▶ _EXERCISE_
Copy out the whole listing exactly as written, leaving the pictures behind.

┄┄┄┄┄┄┄┄┄┄┄┄┄┄┄┄┄┄┄┄

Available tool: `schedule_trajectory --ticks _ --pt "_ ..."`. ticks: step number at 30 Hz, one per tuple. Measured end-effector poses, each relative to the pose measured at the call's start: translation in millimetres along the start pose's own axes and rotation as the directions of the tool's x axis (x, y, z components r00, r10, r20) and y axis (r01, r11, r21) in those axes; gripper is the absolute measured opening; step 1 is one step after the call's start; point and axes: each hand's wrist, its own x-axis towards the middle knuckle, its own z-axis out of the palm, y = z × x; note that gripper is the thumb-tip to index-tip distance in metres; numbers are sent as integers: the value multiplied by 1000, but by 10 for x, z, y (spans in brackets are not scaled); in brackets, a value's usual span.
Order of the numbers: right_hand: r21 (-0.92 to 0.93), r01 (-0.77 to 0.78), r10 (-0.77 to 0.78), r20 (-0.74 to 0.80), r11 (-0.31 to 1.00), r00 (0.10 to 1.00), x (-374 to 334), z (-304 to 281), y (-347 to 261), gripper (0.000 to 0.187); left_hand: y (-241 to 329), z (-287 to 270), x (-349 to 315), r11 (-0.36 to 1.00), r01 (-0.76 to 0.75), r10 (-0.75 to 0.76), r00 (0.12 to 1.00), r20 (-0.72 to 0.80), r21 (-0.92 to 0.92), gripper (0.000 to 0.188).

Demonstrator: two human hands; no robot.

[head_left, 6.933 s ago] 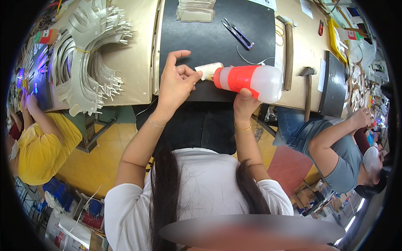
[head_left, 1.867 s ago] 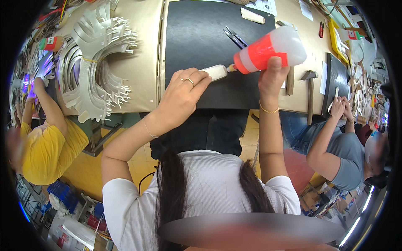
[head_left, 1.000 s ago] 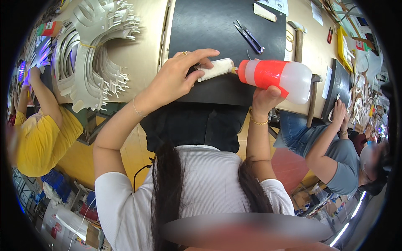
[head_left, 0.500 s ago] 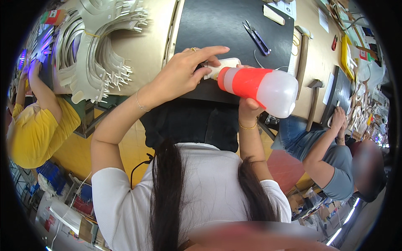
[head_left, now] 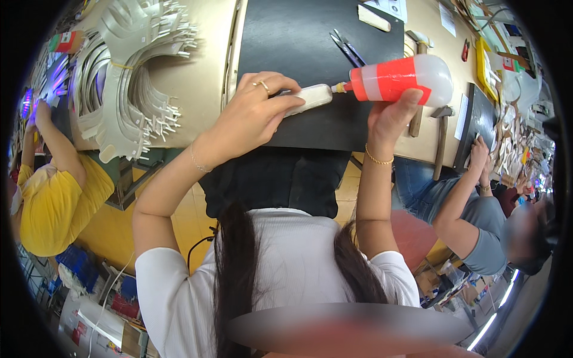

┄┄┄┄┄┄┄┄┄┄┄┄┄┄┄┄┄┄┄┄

▶ _RESPONSE BOX_
Available tool: `schedule_trajectory --ticks _ --pt "_ ..."`. ticks: step number at 30 Hz, one per tuple. Measured end-effector poses, each relative to the pose measured at the call's start: translation in millimetres along the start pose's own axes and rotation as the directions of the tool's x axis (x, y, z components r00, r10, r20) and y axis (r01, r11, r21) in those axes; gripper is the absolute measured opening; step 1 is one step after the call's start; point and axes: each hand's wrist, its own x-axis towards the middle knuckle, its own z-axis out of the palm, y = z × x; note that gripper is the thumb-tip to index-tip distance in metres; numbers are sent as integers: the value multiplied by 1000, but by 10 for x, z, y (spans in brackets are not scaled); in brackets, a value's usual span.
Order of the numbers: right_hand: r21 (-0.92 to 0.93), r01 (-0.77 to 0.78), r10 (-0.77 to 0.78), r20 (-0.74 to 0.80), r11 (-0.31 to 1.00), r00 (0.10 to 1.00), x (-374 to 334), z (-304 to 281), y (-347 to 261), gripper (0.000 to 0.187); left_hand: y (-241 to 329), z (-287 to 270), x (-349 to 315), r11 (-0.36 to 1.00), r01 (-0.76 to 0.75), r10 (-0.75 to 0.76), r00 (0.12 to 1.00), r20 (-0.72 to 0.80), r21 (-0.92 to 0.92), gripper (0.000 to 0.188).

Demonstrator: two human hands; no robot.

[head_left, 6.933 s ago] 
[head_left, 1.867 s ago] 
[head_left, 1.000 s ago] 
[head_left, 0.500 s ago] 
[head_left, now] 

Fully answered, the exercise is complete.